Weapons don't make a difference when the scammers have no intention of showing up in person.


----------



## Warbow (Apr 18, 2006)

Blackshadow said:


> This is what was sent to me initially:
> On Thursday, April 9, 2015 9:35 AM, George Wright <[email protected]> wrote:
> 
> 
> ...


I love the lazy generics. I'd be tempted to respond in kind. Saying, " I would be happy to teach your group a fun experience the field of my profession in my Region." Or some such.


----------



## dchan (Jun 29, 2004)

Anyone watching CSI-Cyber?


----------



## jeeperb (Jan 9, 2004)

Dchan

Got you PM and likely interested, will respond later with details of my experience etc...

Below is the exact text i sent as a real request would this trip your scam detector?
I guess ill have to phone them


"
Hello

I am planning a Family gathering in Bend Oregon July 12-18th and we wanted to see about perhaps having a group archery class and what options you may have for this.

It is a pretty large group about 16-18 persons of all ages mostly adults 2 children and 2 teens, the two children are actually already archers with experience
A few of us are already into archery and even have our own equipment however the majority would need instruction and loaner gear I assume you have this available?

Could you tell me what we may be looking at for rates and times?

Also myself I am interested in perhaps some Intermediate/advanced Olympic style recurve coaching do you have a level 3 coach can provide an hour or two one on one either during the same time or on a different day?

Look forward to hearing from you and what options you may have"


----------



## Warbow (Apr 18, 2006)

dchan said:


> Anyone watching CSI-Cyber?


CSI "Cyber"? Just the name is enough to make me think it must be even more ridiculous than CSI Miami. (Was it CSI Miami where they made a 3D model of a car from a survalance still frame, then said "rotate" so they could see the license plate of the car, the plate not visible in the photo? I think it was CSI Miami, but it could have been Las Vegas, or some other crime solving show with writers who get their ideas by watching other TV shows and not from actual life... :embara: )


----------



## gscout73 (Apr 26, 2015)

I got this email also. I was suspicious right of the bat because it said they would be traveling to my area, but did not name the city, or area, did not say where they were from, or who referred him to me. I figured it had to be some kind of scam because it was so vague, but I could not figure out why. I searched the originating email address and found this thread/forum. I want to thank everyone here for confirming my suspicions. I didn't know this forum existed. I wonder if anyone fell for the scam?


----------



## XForce Girl (Feb 14, 2008)

I didn't receive the email personally but another nearby club did. They weren't able to accommodate the group and forwarded it to me for consideration.
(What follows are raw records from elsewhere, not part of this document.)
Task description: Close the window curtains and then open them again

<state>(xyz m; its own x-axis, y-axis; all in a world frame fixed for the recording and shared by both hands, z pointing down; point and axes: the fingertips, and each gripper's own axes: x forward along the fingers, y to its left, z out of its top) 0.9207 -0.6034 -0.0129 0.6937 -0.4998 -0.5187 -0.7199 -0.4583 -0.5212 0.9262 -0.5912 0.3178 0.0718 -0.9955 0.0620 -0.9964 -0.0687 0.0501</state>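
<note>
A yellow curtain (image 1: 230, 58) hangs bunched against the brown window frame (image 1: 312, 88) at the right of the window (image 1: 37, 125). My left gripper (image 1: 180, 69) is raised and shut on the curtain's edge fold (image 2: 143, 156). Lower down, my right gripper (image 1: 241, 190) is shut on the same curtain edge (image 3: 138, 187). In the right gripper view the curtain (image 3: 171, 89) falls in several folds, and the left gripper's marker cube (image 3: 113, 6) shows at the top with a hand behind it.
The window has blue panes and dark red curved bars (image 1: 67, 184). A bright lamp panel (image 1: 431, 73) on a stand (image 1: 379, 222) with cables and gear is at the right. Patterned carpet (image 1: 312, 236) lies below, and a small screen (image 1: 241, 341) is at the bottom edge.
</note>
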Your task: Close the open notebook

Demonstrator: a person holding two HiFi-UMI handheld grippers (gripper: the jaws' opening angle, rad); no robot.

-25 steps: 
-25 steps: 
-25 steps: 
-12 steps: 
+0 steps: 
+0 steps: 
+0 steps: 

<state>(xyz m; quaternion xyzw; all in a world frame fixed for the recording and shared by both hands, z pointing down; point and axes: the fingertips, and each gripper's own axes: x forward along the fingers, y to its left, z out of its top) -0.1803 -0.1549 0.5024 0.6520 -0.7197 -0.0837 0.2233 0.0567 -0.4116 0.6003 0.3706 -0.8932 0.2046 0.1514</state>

Never did I think it was a scam. I just wasn't interested in doing it so I replied back that I was sorry.

I'll be on alert from now on for these requests.


----------



## lksseven (Mar 21, 2010)

dchan said:


> Every year around this time, I start getting emails from various people about their family being in town on vacation and wanting to set up "private lessons/coaching" for their kids. I've determined that most of them are phishing scams. I got one worded a little differently this time.
> 
> Anyone else get this one?
> 
> ...


At some point in the back and forth, they'll reveal that they want to pay with credit card, and they want to overpay and have you wire them the balance so they can pay for their airfare, hotel, transportation costs while on vacation with cash. That's the rub, where the scam pays off.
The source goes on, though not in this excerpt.